ASSIGNED TASK> When copying the data, keep every line exactly the same.

[Source data]

━━━━

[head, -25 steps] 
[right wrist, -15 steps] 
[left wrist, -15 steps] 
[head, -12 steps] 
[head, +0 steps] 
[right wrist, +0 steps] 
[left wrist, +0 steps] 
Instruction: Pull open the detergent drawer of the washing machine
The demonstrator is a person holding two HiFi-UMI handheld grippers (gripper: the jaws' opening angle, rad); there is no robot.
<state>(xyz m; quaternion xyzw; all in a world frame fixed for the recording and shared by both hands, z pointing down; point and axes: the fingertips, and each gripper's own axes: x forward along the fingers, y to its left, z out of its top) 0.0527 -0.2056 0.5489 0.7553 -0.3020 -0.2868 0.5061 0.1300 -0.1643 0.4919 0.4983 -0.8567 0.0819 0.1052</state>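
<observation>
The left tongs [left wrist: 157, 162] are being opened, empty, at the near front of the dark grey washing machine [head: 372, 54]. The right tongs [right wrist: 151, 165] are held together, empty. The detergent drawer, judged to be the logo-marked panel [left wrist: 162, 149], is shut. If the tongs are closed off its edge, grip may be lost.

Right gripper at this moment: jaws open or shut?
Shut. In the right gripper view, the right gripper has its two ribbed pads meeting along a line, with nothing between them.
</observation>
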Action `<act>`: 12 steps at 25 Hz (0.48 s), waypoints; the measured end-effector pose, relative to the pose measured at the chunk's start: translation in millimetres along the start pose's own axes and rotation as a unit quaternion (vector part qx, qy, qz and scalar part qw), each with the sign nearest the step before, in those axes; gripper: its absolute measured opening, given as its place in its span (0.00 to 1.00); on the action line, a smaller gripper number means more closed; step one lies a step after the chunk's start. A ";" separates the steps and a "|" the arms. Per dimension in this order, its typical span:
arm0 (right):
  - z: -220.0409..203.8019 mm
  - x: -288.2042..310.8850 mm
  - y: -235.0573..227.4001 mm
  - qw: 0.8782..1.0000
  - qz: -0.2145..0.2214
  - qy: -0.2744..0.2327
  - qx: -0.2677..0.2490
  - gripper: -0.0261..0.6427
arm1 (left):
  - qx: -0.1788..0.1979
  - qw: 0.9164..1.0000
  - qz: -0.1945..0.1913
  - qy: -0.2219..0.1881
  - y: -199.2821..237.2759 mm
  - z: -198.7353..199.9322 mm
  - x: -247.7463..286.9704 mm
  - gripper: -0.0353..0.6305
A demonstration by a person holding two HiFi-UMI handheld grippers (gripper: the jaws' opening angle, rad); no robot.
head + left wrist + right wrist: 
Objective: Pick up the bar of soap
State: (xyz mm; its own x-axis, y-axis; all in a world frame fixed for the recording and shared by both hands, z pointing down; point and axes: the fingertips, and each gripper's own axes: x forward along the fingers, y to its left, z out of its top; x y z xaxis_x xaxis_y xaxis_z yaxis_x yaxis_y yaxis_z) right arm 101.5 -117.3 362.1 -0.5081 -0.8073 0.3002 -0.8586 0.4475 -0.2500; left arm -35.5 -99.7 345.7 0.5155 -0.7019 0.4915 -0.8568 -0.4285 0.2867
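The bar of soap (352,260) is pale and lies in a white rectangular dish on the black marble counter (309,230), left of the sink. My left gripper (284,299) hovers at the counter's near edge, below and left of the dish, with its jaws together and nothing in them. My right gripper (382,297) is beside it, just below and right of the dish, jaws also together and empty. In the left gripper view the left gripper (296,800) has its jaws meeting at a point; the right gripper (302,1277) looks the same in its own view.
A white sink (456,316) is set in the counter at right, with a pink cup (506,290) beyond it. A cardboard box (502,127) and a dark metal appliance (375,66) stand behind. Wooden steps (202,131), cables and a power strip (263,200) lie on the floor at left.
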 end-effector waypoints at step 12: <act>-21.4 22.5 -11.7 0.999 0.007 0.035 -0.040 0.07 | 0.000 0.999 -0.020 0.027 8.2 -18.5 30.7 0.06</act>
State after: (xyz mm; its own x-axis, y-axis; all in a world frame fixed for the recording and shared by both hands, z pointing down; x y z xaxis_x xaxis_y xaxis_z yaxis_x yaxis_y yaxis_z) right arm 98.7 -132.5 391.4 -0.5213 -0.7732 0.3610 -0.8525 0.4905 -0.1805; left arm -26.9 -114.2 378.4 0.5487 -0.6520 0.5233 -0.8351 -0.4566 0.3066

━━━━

SOLUTION TO THIS PROBLEM>
[head, -25 steps] 
[right wrist, -15 steps] 
[left wrist, -15 steps] 
[head, -12 steps] 
[head, +0 steps] 
[right wrist, +0 steps] 
[left wrist, +0 steps] 
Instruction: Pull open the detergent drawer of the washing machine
The demonstrator is a person holding two HiFi-UMI handheld grippers (gripper: the jaws' opening angle, rad); there is no robot.
<state>(xyz m; quaternion xyzw; all in a world frame fixed for the recording and shared by both hands, z pointing down; point and axes: the fingertips, and each gripper's own axes: x forward along the fingers, y to its left, z out of its top) 0.0527 -0.2056 0.5489 0.7553 -0.3020 -0.2868 0.5061 0.1300 -0.1643 0.4919 0.4983 -0.8567 0.0819 0.1052</state>
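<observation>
The left tongs [left wrist: 157, 162] are being opened, empty, at the near front of the dark grey washing machine [head: 372, 54]. The right tongs [right wrist: 151, 165] are held together, empty. The detergent drawer, judged to be the logo-marked panel [left wrist: 162, 149], is shut. If the tongs are closed off its edge, grip may be lost.

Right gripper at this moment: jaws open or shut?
Shut. In the right gripper view, the right gripper has its two ribbed pads meeting along a line, with nothing between them.
</observation>
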Action `<act>`: 12 steps at 25 Hz (0.48 s), waypoints; the measured end-effector pose, relative to the pose measured at the chunk's start: translation in millimetres along the start pose's own axes and rotation as a unit quaternion (vector part qx, qy, qz and scalar part qw), each with the sign nearest the step before, in those axes; gripper: its absolute measured opening, given as its place in its span (0.00 to 1.00); on the action line, a smaller gripper number means more closed; step one lies a step after the chunk's start. A ";" separates the steps and a "|" the arms. Per dimension in this order, its typical span:
arm0 (right):
  - z: -220.0409..203.8019 mm
  - x: -288.2042..310.8850 mm
  - y: -235.0573..227.4001 mm
  - qw: 0.8782..1.0000
  - qz: -0.2145..0.2214
  - qy: -0.2744..0.2327
  - qx: -0.2677..0.2490
  - gripper: -0.0261..0.6427
arm1 (left):
  - qx: -0.1788..0.1979
  - qw: 0.9164..1.0000
  - qz: -0.1945..0.1913
  - qy: -0.2219..0.1881
  - y: -199.2821..237.2759 mm
  - z: -198.7353..199.9322 mm
  - x: -247.7463..286.9704 mm
  - gripper: -0.0353..0.6305
A demonstration by a person holding two HiFi-UMI handheld grippers (gripper: the jaws' opening angle, rad); no robot.
head + left wrist + right wrist: 
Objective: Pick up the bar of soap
State: (xyz mm; its own x-axis, y-axis; all in a world frame fixed for the recording and shared by both hands, z pointing down; point and axes: the fingertips, and each gripper's own axes: x forward along the fingers, y to its left, z out of its top; x y z xaxis_x xaxis_y xaxis_z yaxis_x yaxis_y yaxis_z) right arm 101.5 -117.3 362.1 -0.5081 -0.8073 0.3002 -0.8586 0.4475 -0.2500; left arm -35.5 -99.7 345.7 0.5155 -0.7019 0.4915 -0.8568 -0.4285 0.2867
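The bar of soap (352,260) is pale and lies in a white rectangular dish on the black marble counter (309,230), left of the sink. My left gripper (284,299) hovers at the counter's near edge, below and left of the dish, with its jaws together and nothing in them. My right gripper (382,297) is beside it, just below and right of the dish, jaws also together and empty. In the left gripper view the left gripper (296,800) has its jaws meeting at a point; the right gripper (302,1277) looks the same in its own view.
A white sink (456,316) is set in the counter at right, with a pink cup (506,290) beyond it. A cardboard box (502,127) and a dark metal appliance (375,66) stand behind. Wooden steps (202,131), cables and a power strip (263,200) lie on the floor at left.
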 end-effector waypoints at step 12: <act>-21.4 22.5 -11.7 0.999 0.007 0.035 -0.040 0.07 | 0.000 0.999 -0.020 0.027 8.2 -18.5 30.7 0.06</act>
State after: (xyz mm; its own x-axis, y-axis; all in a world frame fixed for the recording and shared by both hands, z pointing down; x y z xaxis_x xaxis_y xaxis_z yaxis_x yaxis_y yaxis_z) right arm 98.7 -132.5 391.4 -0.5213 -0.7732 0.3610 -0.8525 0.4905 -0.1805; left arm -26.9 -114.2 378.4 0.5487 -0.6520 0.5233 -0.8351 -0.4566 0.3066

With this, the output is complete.